An example is Megatron-LM, which parallelizes matrix multiplications within the Transformer’s MLP and self-attentive layers. PTD-P uses tensor, data and pipe parallelism; its pipelining allocates multiple non-consecutive layers to each device, reducing bubble overhead at the cost of more network communication.
Sometimes the input to the network can be parallelized across a dimension with a high degree of parallel computation relative to cross-talk. Sequence parallelism is one such idea, where an input sequence is split over time into multiple sub-examples, proportionally decreasing the maximum memory consumption by allowing the computation to continue with more granular-sized examples.
Source link
As the technologies of computer vision, robotics, and machine learning continue to evolve, the ability to create and train large neural networks has become an important priority. At Ikaroa, a full stack tech company, we are committed to helping bring the latest research in these technologies to the masses and for this reason, we have explored the various techniques for training large neural networks.
Generally, when training a neural network, the goal is to make sure the model learns from existing data to form its own representations, making any subsequent predictions more accurate. To facilitate effective training of large neural networks, here are a few techniques that we consider pertinent.
The first technique we consider involves mini-batching. Mini-batching is a technique that involves dividing the training set into mini-batches or small batches of training data. This method helps reduce the processing time since it isn’t necessary to process the entire training set in one run. Furthermore, the small batches of data can be trained in parallel, which is beneficial when training large datasets.

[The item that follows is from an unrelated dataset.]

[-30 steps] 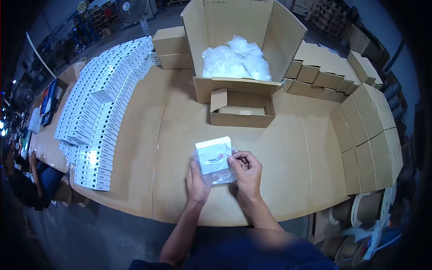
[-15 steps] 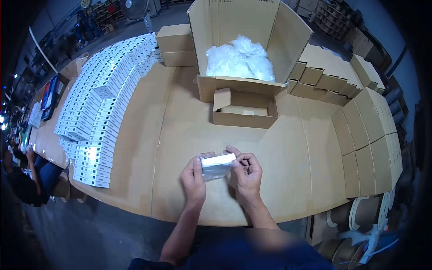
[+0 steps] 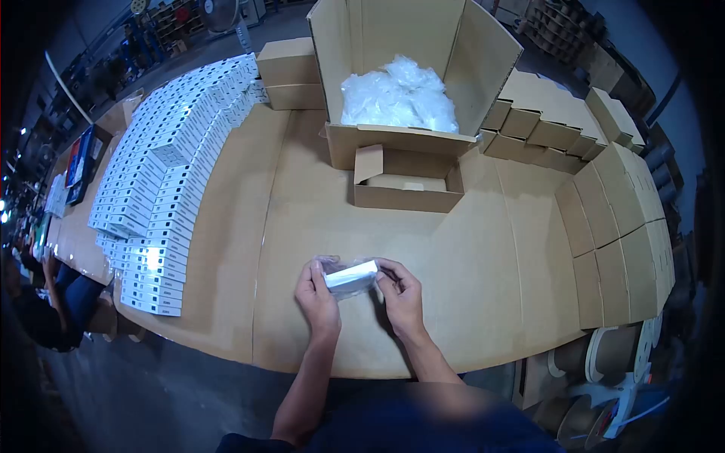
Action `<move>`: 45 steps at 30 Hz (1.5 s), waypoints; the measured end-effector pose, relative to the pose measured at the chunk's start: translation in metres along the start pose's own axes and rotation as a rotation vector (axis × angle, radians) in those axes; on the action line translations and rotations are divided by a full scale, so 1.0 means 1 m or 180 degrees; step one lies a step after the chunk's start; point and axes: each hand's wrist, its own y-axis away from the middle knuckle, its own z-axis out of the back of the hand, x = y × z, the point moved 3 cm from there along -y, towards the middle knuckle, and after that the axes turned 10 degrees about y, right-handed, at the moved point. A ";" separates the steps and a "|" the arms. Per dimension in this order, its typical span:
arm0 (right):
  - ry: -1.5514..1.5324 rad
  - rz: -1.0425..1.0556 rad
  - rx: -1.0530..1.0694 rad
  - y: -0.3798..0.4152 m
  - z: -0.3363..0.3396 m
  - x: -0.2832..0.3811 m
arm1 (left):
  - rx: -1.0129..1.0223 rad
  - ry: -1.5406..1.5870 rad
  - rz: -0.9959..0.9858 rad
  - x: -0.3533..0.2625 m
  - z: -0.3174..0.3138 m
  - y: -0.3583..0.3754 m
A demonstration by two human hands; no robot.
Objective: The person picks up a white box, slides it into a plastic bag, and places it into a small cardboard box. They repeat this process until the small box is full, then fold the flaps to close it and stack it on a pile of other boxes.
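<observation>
Table: brown covered top, under everything on it. Large carton = landmark, flaps up, far side of table. Person: left edge of view, well apart from large carton. White boxes: many, stacked in rows, left of large carton. Closed brown boxes: two-high block, right of large carton and nearer the wearer. Flatter brown boxes: piled just right of it. Two brown boxes: one on the other, just left of it. Clear plastic: crumpled heap inside it. Small open box: just in front of it, flap up at left end. Left hand: nearer the wearer than large carton, thumb and fingers closed on left end of white item and its wrap. Right hand: same side, thumb and fingers pinching right end. White item: between both hands, slightly tilted, above table, in front of large carton; thin clear wrap around it, contents unreadable.
</observation>
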 end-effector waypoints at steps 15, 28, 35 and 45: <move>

Another technique that can be employed is the use of regularization. This technique involves the introduction of a form of penalty to the model such as weight decay or dropout to help the model remain generalizable. The use of regularization helps reduce the risk of over-fitting by making sure the model does not remember small changes in the training data and performs better on unseen data.
Finally, another important technique is to keep the size of a model small. By doing so, the model can be trained with less resources and will be easier to deploy. Techniques such as pruning or quantization can be used to cut down the model size but still keeping its accuracy.
At Ikaroa, we constantly strive to keep our models accurate, efficient and generalizable and these techniques have proven to be beneficial in achieving this goal. With these techniques, we are able to effectively train our large-scale neural networks and continuously improve the development of our technologies for future applications.